自分がやってきた仕事に3種類「タグ」を付ける

紫乃ママ 何度も言うけど、自分にタグを付けて人に見つけてもらうこと。そのタグは一つじゃなくてもいい。タグは3種類くらいあってもいい。どこでどうつながっていくか分からないから。大事なのは言い切ること。自信がない人に仕事の発注は来ないから。

加奈子 ……なるほど。あまり固く考えずに「プランナー」というタグを自分に付けて、まずは名刺を作ろうかな。

 実は私、会社員時代の最高年収900万円の源泉徴収票を捨てられずにいるんです。記念にって。古巣の人には「それを捨てて辞めるなんてもったいない」と散々言われました。でも、年収は人生の満足度にそれほど関わっていない事に気付きました。会社を辞めた選択を後悔したことはないんです。
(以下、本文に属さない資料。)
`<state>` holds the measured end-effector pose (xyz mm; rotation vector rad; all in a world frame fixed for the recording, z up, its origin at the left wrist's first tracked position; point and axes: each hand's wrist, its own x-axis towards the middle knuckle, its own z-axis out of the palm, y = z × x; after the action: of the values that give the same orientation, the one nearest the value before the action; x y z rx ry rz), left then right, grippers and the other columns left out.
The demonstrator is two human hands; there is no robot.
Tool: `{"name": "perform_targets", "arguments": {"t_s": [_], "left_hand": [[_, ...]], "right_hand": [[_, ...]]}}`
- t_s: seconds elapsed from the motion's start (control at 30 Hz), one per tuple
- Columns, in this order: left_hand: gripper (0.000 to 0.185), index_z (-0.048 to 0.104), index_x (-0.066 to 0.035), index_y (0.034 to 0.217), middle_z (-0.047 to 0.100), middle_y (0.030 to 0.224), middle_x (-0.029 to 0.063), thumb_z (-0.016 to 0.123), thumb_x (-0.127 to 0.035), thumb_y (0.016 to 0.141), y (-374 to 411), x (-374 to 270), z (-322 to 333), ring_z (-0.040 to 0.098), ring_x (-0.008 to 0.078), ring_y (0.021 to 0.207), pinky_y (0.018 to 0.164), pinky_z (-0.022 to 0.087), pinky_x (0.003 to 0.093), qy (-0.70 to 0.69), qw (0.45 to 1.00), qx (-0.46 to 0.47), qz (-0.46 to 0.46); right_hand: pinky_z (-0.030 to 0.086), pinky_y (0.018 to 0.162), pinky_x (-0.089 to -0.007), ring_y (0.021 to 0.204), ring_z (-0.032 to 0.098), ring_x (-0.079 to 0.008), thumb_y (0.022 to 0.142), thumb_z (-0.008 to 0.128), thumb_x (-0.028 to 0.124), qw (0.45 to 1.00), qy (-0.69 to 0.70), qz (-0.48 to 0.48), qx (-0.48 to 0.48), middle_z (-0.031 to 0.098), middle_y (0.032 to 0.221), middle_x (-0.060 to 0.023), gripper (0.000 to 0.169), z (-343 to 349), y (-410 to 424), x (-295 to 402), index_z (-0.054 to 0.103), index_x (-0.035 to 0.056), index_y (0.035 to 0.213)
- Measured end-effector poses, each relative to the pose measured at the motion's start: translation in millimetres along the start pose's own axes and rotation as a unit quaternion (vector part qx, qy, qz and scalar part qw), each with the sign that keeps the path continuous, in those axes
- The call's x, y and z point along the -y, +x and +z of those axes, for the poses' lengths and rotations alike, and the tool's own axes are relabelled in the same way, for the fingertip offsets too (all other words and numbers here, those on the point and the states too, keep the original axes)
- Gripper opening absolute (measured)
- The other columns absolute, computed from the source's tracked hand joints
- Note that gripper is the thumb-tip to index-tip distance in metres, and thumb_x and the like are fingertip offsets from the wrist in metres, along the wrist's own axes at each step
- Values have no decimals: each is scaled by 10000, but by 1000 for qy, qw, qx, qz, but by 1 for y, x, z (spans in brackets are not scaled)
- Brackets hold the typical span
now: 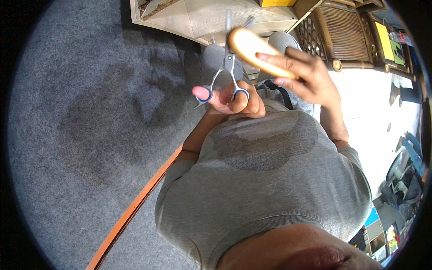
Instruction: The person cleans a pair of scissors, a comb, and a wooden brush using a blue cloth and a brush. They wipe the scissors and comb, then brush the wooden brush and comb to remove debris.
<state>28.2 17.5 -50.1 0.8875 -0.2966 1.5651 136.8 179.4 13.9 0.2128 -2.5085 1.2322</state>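
Observation:
My left hand (236, 101) is turned palm up and holds metal thinning shears (229, 58) with blue-lined finger rings. The thumb is through one ring and a finger through the other. The blades point away from me and stand apart, one straight, one toothed. My right hand (307, 74) grips a long, rounded piece of pale wood (253, 49), perhaps a brush; motion blurs it. Its far end lies across the view of the shears' blades, so part of them is hidden. Whether it touches them I cannot tell.
Beyond my knees stands a pale wooden shelf unit (199, 20) with a yellow box (278, 2). Bamboo furniture (344, 37) is at the upper right. An orange strip (135, 206) crosses the grey carpet (84, 101) at left. Bags and other items lie at far right.

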Motion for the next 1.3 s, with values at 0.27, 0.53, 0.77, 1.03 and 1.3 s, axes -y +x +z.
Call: {"name": "perform_targets", "arguments": {"t_s": [0.27, 0.53, 0.77, 1.03, 1.3], "left_hand": [[790, 277, -116, 497, 230, 452, -23, 379, -896, 569, 4, -3, 2, 199, 128, 392, 412, 152, 298, 33, 999, 18, -28], [770, 272, -127, 487, 225, 454, -32, 381, -880, 600, 8, -2, 2, 207, 119, 398, 408, 146, 294, -2, 1000, 28, -1], [639, 331, -121, 564, 331, 561, -30, 396, -732, 740, 16, -2, -15, 320, 102, 497, 451, 216, 258, 89, 886, 454, 38], [570, 336, -126, 437, 266, 401, -9, 466, -453, 885, 0, 2, -2, 232, 136, 341, 377, 129, 322, -22, 993, 100, -50], [583, 345, -113, 455, 271, 425, -14, 431, -480, 900, 3, -1, -6, 252, 135, 375, 397, 171, 312, -33, 990, 116, -77]], "right_hand": [[402, 527, -320, 560, 483, -166, 812, 623, 243, 989, -88, 90, -72, 489, 680, -64, 439, -18, -1, -12, 544, 217, 1242], [375, 502, -292, 540, 430, -157, 795, 644, 250, 985, -21, -84, -150, 446, 642, -47, 454, -18, -3, -2, 565, 91, 1214], [332, 441, -284, 513, 418, -142, 790, 635, 353, 990, 61, -123, 13, 440, 664, -50, 434, 2, -4, 8, 607, 110, 1148], [399, 471, -295, 501, 444, -134, 777, 648, 253, 994, -13, -42, -104, 465, 633, -39, 434, -19, 2, 5, 590, 149, 1194], [371, 469, -317, 548, 466, -153, 808, 627, 287, 996, 52, -66, -3, 455, 622, -48, 413, -6, 0, -6, 597, 79, 1163]]}}
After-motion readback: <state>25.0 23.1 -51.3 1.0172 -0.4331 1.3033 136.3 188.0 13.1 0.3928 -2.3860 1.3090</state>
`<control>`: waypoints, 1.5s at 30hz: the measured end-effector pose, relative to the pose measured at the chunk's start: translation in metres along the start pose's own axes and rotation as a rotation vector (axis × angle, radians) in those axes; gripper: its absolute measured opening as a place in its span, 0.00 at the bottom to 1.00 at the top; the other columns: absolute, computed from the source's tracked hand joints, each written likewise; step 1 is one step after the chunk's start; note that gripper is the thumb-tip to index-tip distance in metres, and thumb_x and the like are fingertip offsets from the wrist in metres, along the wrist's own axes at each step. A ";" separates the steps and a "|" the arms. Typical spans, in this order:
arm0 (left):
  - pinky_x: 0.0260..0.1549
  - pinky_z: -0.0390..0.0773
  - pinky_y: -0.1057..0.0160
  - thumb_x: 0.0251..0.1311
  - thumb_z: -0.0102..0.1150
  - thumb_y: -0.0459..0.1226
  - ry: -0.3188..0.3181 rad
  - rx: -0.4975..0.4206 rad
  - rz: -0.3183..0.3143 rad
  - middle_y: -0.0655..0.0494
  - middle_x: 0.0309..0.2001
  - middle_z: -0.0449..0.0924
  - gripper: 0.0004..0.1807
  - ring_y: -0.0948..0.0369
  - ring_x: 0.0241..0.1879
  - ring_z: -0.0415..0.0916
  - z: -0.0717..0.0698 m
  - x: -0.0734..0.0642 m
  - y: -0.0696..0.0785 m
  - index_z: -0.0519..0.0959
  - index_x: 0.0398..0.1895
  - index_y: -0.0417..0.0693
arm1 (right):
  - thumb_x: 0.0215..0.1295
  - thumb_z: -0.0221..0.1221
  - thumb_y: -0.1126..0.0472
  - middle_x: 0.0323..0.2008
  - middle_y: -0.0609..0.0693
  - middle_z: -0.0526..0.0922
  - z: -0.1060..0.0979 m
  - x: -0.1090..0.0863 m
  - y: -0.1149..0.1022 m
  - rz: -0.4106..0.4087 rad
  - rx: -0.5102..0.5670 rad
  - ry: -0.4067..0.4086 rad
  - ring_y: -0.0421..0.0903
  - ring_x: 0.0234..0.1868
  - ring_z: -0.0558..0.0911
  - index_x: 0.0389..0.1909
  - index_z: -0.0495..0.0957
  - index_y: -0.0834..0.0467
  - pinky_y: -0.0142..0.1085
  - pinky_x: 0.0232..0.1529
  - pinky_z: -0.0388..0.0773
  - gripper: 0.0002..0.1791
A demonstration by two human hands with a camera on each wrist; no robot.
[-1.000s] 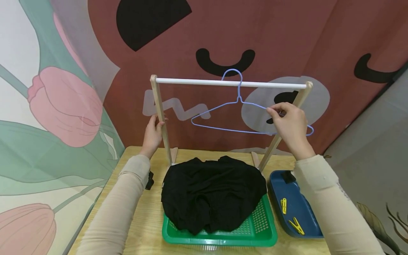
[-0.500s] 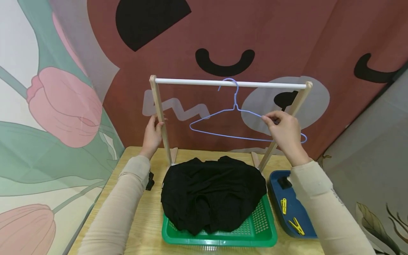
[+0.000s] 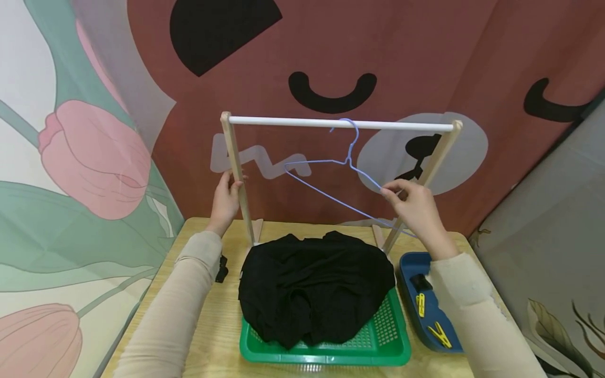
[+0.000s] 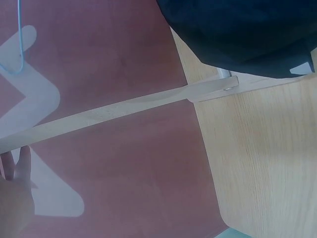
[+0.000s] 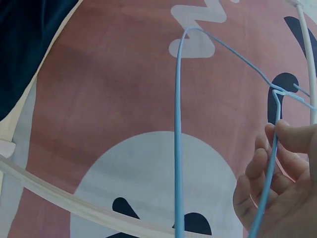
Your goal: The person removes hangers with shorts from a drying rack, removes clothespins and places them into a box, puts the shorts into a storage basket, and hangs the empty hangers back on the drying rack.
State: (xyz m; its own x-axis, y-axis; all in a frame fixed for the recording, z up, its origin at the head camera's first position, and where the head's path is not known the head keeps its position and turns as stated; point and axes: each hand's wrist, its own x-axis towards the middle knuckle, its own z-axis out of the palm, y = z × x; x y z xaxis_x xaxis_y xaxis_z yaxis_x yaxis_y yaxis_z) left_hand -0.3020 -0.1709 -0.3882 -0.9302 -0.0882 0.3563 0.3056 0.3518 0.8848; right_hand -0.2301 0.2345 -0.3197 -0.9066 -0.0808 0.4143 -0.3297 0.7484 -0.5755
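Observation:
In the head view, my right hand [image 3: 418, 210] pinches the right shoulder of a thin blue clothes hanger [image 3: 331, 199] between thumb and fingers. The hanger tilts down to the right, and its hook meets the white bar [image 3: 283, 122] of a small wooden clothes rack. My left hand [image 3: 225, 202] holds the rack's left post [image 3: 235, 152], thumb on the near side. The right wrist view shows the thumb and forefinger on the hanger wire [image 5: 270, 168]. Below the bar, a black garment [image 3: 316, 289] is heaped over a green basket [image 3: 326, 357].
A blue tray [image 3: 441, 315] right of the basket holds yellow clothespins [image 3: 439, 334] and a small black item [image 3: 420, 282]. Another small black item [image 3: 221, 269] lies left of the basket, beside the left forearm. A printed curtain [image 3: 425, 63] hangs behind the wooden table [image 3: 217, 325].
My right hand has moved down and slightly left, lowering the hanger's hook to the bar and tipping its right end downward. The left hand stays on the post.

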 end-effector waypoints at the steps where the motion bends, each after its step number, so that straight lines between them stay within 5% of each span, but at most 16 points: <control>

紫乃ママ ふふふ。選択にはね「正しい選択」や「正しくない選択」なんてないの。「会社を辞めた選択」を自分で「正解」にしていくしかない。加奈子さんが選んだ道を、何年もかけて正解にしていけばいい。会社を辞めたことがゴールじゃないでしょう。「何屋さん」かだって、経験を積んでどんどん変わっていっていい。それが独立した醍醐味なんだから。結婚だって一緒よ、私の場合……あ、それは別の機会に。また飲みに来てよね。